What you need to do: Only the lines from the top of the data through the line containing "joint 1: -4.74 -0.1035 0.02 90" should be duplicated, exactly as they appear.

******************************

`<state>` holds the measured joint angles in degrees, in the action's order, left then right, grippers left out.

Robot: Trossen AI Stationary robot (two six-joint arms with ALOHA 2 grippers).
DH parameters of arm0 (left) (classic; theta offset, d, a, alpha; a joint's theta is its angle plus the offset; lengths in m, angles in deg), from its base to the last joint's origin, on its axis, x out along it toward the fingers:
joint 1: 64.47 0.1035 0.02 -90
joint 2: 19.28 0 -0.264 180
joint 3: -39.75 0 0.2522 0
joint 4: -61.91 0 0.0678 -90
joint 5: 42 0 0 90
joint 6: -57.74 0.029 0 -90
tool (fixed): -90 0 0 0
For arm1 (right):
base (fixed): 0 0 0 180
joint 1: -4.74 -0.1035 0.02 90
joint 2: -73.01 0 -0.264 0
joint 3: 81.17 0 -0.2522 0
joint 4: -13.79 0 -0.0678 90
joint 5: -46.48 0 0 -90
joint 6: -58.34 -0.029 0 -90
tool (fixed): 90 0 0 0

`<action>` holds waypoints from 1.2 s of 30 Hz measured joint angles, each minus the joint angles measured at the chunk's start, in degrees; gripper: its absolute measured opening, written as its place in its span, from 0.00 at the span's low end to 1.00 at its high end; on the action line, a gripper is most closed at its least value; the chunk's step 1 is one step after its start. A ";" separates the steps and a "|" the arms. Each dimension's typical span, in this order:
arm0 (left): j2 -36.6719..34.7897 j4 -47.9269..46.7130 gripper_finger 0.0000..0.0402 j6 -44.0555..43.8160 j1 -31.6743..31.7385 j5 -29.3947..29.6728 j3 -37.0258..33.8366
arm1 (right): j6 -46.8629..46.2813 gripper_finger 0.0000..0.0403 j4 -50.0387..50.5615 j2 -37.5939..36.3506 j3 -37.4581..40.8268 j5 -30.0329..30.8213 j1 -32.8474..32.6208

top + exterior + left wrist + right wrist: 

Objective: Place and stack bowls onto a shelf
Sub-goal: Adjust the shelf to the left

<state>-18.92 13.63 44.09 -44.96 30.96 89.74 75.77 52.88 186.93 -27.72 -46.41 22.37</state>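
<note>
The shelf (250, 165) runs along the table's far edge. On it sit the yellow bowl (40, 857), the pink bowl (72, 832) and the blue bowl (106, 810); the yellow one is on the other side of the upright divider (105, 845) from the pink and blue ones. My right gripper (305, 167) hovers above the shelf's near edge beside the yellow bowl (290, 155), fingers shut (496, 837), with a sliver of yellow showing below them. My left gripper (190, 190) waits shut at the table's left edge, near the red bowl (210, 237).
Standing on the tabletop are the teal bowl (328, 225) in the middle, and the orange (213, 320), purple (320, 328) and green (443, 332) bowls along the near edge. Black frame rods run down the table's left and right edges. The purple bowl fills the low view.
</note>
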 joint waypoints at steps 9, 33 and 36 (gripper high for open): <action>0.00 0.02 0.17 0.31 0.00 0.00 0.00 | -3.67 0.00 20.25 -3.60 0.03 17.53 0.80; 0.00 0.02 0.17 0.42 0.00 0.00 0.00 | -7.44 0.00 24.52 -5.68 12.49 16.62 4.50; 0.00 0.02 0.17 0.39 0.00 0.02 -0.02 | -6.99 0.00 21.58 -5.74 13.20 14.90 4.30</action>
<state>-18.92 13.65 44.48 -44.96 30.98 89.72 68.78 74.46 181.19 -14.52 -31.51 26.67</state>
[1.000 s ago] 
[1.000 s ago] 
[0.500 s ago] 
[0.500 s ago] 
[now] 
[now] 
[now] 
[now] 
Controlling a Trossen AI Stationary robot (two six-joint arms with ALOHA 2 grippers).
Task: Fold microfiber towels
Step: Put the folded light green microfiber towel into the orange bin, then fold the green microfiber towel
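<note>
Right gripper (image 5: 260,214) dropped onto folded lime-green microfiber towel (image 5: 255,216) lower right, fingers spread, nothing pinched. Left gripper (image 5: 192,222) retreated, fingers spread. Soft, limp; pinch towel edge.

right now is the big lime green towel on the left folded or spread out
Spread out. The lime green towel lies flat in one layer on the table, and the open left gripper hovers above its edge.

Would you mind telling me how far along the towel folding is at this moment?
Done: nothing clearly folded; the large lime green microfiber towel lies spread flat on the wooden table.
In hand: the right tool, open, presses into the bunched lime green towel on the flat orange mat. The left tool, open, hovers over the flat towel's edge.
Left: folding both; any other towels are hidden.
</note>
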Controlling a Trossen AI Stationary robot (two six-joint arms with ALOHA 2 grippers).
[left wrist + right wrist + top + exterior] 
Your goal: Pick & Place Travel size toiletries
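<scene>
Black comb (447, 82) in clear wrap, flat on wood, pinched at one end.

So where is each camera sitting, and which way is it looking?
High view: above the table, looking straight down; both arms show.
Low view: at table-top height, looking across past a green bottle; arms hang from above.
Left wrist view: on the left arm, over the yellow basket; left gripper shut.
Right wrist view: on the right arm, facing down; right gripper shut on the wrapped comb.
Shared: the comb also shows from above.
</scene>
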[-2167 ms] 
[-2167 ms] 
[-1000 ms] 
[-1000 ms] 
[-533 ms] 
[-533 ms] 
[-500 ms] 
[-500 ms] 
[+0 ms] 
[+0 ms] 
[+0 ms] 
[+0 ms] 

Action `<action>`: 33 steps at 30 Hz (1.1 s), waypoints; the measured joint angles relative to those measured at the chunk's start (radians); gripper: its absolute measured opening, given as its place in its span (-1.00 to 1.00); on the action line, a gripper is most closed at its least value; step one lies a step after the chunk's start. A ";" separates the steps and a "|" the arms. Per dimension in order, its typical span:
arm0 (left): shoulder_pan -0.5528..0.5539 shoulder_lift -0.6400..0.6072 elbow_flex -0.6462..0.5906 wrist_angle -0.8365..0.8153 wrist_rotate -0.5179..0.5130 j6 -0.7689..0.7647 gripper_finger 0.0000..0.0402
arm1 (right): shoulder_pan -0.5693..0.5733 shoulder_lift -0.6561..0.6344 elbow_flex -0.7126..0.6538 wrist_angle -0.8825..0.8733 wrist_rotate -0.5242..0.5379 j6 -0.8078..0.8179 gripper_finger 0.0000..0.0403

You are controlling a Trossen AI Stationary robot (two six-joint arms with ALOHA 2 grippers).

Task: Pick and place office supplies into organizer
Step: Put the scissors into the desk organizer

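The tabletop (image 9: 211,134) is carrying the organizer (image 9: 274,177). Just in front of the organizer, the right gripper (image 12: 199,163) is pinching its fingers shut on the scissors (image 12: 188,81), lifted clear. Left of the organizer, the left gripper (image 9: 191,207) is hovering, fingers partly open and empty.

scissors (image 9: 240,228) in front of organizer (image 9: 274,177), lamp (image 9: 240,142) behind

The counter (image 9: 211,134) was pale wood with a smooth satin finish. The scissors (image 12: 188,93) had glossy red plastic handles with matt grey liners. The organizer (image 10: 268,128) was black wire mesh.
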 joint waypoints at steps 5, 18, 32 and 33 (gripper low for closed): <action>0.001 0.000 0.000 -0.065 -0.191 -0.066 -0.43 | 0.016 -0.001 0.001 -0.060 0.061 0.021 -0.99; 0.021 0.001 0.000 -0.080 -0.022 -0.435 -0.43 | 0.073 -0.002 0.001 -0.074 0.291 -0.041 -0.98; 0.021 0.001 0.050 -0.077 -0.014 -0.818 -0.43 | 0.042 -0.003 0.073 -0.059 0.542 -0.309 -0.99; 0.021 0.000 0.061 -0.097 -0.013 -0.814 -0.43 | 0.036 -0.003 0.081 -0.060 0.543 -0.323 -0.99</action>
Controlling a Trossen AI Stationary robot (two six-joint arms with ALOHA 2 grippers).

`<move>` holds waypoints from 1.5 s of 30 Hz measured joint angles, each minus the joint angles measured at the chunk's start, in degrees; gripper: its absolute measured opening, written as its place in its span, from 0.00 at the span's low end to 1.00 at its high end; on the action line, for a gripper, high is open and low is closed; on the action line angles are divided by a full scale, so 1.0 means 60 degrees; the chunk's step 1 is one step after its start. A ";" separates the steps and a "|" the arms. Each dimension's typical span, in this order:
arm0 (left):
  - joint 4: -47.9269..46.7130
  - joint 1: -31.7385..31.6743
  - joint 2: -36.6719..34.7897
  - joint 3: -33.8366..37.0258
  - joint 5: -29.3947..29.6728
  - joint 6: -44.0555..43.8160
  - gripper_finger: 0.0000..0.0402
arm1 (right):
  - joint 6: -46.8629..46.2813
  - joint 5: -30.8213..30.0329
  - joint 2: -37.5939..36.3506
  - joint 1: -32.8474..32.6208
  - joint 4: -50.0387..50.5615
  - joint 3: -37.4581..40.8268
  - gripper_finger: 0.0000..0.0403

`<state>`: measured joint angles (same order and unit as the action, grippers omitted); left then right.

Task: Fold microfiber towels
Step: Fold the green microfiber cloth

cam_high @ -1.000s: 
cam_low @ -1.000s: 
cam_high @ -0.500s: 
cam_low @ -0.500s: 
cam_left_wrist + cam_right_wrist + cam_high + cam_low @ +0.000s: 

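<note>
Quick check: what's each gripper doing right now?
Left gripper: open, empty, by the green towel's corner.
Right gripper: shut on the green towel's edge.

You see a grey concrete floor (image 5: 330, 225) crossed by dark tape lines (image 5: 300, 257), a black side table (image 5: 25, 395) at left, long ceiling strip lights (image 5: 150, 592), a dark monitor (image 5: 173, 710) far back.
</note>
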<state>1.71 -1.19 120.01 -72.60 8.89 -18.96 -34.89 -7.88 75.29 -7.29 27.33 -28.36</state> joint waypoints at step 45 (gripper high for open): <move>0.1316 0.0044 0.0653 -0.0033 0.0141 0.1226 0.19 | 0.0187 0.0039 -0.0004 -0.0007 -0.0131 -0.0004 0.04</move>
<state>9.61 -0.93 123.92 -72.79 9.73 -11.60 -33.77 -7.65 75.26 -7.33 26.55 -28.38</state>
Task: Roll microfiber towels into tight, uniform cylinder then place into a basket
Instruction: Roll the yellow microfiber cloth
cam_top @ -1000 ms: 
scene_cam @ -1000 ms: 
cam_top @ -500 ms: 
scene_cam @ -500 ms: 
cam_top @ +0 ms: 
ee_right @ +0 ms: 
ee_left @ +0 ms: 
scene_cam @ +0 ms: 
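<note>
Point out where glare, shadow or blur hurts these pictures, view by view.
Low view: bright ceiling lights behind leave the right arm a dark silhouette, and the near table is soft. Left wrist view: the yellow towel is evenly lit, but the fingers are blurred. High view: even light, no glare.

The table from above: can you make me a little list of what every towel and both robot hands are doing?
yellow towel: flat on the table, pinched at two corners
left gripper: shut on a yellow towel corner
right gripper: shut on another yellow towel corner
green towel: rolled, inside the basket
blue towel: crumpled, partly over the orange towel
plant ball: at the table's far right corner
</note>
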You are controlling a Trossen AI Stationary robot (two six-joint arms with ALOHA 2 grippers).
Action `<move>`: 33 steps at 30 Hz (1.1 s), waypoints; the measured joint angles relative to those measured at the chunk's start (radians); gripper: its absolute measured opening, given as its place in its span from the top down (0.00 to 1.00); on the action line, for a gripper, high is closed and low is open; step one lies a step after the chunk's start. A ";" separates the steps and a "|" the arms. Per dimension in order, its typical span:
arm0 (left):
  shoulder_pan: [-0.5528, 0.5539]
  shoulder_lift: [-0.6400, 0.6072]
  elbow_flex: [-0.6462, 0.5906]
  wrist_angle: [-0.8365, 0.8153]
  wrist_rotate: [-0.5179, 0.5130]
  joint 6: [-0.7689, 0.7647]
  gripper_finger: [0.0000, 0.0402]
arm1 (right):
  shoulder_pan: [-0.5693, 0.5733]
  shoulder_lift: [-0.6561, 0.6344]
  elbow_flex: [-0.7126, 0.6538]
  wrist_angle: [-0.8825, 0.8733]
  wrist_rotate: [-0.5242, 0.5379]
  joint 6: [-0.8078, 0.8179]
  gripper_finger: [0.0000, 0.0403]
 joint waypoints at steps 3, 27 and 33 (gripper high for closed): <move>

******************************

Output for this task:
`<state>` holds the measured joint angles in degrees, in the action's order, left then right, grippers left out.

Robot: Trossen AI Stationary robot (two six-joint arms with ALOHA 2 grippers).
DH parameters of arm0 (left) (classic; theta offset, d, a, alpha; a joint's theta is its angle plus the offset; lengths in m, angles in deg), from its base to the last joint's origin, on its axis, x out along it toward the fingers:
joint 1: 64.47 0.1035 0.02 -90
joint 2: 19.28 0 -0.264 180
joint 3: -39.75 0 0.2522 0
joint 4: -61.91 0 0.0678 -90
joint 5: 42 0 0 90
joint 6: -57.74 0.029 0 -90
tool (fixed): -90 0 0 0
For arm1 (right):
base (fixed): 0 0 0 180
joint 1: -4.74 -0.1035 0.02 90

No more is needed to finish this exercise.